Surrendering our unhealthy dependencies is therefore a process of surrendering—through Steps 6 and 7—the defects of character which create them. As “the basic breeder” of most human problems and “the chief block” to real progress (12&12, S4, p. 49), pride in its manifold manifestations is the main driver of those defects. That is why in his article Bill makes the development of more humility the key to emotional sobriety. Humility brings us to a right measure of ourselves and thus to a right dependence on God, a true and healthy dependence that reorders our false dependence on people, places, and things. Humility gives us a right view of reality. This makes it the spiritual, moral, and rational foundation of right emotion.

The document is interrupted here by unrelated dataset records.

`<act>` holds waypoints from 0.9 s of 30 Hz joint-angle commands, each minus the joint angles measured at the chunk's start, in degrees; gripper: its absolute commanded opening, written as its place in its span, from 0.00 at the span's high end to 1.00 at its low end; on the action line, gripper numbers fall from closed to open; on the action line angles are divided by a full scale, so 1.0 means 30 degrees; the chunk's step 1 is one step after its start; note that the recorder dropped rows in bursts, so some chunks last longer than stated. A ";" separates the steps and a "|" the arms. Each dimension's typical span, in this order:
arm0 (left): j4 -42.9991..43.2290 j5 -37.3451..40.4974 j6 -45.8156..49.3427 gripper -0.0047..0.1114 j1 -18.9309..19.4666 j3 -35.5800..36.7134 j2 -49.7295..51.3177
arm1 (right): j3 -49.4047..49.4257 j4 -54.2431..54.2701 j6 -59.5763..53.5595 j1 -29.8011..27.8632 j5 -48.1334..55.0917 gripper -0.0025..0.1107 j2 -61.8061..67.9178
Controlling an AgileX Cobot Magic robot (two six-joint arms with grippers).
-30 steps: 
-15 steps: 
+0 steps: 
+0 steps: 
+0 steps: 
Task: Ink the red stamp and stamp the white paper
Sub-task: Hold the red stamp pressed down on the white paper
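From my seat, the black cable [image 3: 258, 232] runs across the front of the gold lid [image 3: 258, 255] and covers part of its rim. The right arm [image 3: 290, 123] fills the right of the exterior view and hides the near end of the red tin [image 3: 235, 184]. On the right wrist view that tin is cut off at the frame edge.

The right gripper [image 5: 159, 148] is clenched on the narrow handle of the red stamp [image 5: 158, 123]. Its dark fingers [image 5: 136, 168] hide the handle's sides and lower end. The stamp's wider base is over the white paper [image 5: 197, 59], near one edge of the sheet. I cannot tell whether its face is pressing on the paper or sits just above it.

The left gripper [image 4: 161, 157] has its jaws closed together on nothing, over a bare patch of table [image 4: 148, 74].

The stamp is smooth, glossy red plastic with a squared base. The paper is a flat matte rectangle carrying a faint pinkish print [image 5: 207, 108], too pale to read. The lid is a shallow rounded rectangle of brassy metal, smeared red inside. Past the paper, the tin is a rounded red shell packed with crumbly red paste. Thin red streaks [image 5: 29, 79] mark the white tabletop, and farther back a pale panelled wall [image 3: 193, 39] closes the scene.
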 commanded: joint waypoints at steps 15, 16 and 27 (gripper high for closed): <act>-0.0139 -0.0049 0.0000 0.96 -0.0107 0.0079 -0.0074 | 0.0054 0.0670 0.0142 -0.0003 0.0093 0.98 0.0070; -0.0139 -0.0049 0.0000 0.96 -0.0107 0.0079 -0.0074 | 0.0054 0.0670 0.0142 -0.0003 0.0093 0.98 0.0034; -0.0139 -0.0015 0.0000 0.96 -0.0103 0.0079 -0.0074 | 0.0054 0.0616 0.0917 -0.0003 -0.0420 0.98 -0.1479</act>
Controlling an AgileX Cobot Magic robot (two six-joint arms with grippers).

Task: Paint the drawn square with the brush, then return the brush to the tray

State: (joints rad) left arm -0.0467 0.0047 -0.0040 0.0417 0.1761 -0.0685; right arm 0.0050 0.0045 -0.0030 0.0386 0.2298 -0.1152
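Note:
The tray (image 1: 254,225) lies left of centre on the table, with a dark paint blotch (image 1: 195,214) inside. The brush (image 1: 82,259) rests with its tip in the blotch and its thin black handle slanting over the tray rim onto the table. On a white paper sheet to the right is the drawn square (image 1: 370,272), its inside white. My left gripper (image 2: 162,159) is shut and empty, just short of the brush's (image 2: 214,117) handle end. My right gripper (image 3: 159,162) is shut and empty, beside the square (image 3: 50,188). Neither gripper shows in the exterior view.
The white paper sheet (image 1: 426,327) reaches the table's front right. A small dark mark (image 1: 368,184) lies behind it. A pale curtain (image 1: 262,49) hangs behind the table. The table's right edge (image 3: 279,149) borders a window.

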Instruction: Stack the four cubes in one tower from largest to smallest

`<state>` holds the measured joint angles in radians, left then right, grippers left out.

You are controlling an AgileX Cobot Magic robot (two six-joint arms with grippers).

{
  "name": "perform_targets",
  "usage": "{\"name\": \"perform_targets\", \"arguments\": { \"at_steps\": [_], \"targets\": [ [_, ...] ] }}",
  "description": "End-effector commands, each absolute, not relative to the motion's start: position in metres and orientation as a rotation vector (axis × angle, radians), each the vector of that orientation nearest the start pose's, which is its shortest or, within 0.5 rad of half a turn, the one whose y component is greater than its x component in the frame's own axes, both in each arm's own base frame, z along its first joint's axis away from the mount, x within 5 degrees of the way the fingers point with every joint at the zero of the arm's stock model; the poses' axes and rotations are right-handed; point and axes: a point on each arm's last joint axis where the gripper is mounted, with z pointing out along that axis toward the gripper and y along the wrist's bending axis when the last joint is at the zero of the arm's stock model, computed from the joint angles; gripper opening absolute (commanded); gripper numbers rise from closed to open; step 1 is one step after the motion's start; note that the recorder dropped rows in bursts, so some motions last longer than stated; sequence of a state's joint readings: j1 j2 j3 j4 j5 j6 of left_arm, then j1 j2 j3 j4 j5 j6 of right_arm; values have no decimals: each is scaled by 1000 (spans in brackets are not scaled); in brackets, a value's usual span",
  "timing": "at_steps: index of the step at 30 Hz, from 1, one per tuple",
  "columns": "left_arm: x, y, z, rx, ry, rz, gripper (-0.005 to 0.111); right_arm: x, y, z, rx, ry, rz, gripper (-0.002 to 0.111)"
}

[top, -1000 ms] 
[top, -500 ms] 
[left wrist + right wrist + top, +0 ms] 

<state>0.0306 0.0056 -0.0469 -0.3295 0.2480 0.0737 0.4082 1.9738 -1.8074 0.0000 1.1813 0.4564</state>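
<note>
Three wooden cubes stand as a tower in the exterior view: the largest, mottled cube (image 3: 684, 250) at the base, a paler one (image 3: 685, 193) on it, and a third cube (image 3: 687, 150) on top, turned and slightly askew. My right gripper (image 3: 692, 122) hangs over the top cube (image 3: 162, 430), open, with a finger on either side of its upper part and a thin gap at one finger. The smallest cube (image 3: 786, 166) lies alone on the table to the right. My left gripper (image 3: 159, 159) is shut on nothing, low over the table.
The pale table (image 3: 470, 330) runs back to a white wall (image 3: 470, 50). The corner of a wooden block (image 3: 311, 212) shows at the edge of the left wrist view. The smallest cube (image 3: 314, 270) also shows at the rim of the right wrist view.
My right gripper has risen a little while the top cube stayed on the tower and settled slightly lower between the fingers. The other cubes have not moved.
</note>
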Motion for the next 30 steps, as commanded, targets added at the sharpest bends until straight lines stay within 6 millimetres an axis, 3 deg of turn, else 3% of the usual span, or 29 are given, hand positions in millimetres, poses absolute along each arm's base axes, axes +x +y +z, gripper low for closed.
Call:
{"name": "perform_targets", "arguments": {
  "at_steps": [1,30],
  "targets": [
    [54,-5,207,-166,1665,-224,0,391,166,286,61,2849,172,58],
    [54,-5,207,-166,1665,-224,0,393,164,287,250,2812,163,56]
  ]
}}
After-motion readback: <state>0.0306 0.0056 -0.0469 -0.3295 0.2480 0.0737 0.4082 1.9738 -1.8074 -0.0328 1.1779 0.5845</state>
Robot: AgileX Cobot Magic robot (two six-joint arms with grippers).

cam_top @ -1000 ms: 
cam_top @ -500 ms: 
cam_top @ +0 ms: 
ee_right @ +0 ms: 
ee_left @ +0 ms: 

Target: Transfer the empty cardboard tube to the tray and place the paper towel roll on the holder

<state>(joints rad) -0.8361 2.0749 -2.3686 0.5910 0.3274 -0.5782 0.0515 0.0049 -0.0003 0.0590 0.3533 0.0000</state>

Emotional Sobriety Defined
- We now come to our seventh and final point about the explanatory power of the view of emotions as concern-based construals. This is its ability to provide a reasonable and common-sense explanation of what might constitute emotional sobriety and how we could achieve it. On this view, emotional sobriety is an established disposition to experience right emotion in any given situation. “Established disposition” references a stable, consistent, and habitual tendency to so experience emotion. “Emotion” references a concern-based construal of the situation. “Right” references a construal’s rational, moral, and spiritual fit to its situation.
- Applying this threefold understanding of “right” to Aristotle’s criteria for right emotion, we may say that we have achieved emotional sobriety to the extent that we are able to experience emotions naturally and consistently for the right reason (cause), toward the right object (people, places, and things), with the right motive (purpose), at the right time (occasion), with the right speed (not too quickly or too slowly), to the right degree (no excess or deficiency of intensity), and for the right duration (not too short or too long).
- In what is possibly one of the greatest understatements in the history of ethics, Aristotle famously remarked that attaining such “rightness” was not “easy.” He made this observation in connection with anger, where it may well be the hardest. But he clearly meant it to apply to all emotions. Though not easy, he considered such rightness to be achievable. He saw it as the product of a life-long growth in virtue, particularly practical wisdom, the chief of the cardinal virtues (wisdom, temperance, courage, and justice). As William C. Mattison notes, practical wisdom disposes us to see rightly, the way things really are in the world, and to act out of that truthful vision in the interest of the good.
- AA accepts this traditional view of the practical role of wisdom. However, unlike Aristotle, it does not see it from a purely rational perspective. Instead, it links it as we’ve seen to a spiritual awakening which reorders our perceptions and concerns, making God and his will for us our highest concern and the lens through which we view the situations to which we respond. In its more dialectal view, a spiritual awakening is both the cause and the result of practicing the spiritual principles of the program in all our affairs, principles which embody God’s will for us and which, in reshaping the way we view and value things, gradually reshape our emotional dispositions, progressively inclining us to right emotion.
- The accent is on gradually and progressively. Just as we never finish recovering spiritually, we never finish recovering emotionally. This for the same reason that we will never be entirely ready to have God remove all our defects of character. (12&12, S6, p. 65). We are not saints. We claim spiritual progress rather than Spiritual perfection (Big Book, p.60). Yet, if consistent, such progress will turn into moral and emotional growth.
How It Works
This will happen one day, one situation, and one emotion at a time. How? By working Step 10 and 11, as Bill suggests he did in "The Next Frontier."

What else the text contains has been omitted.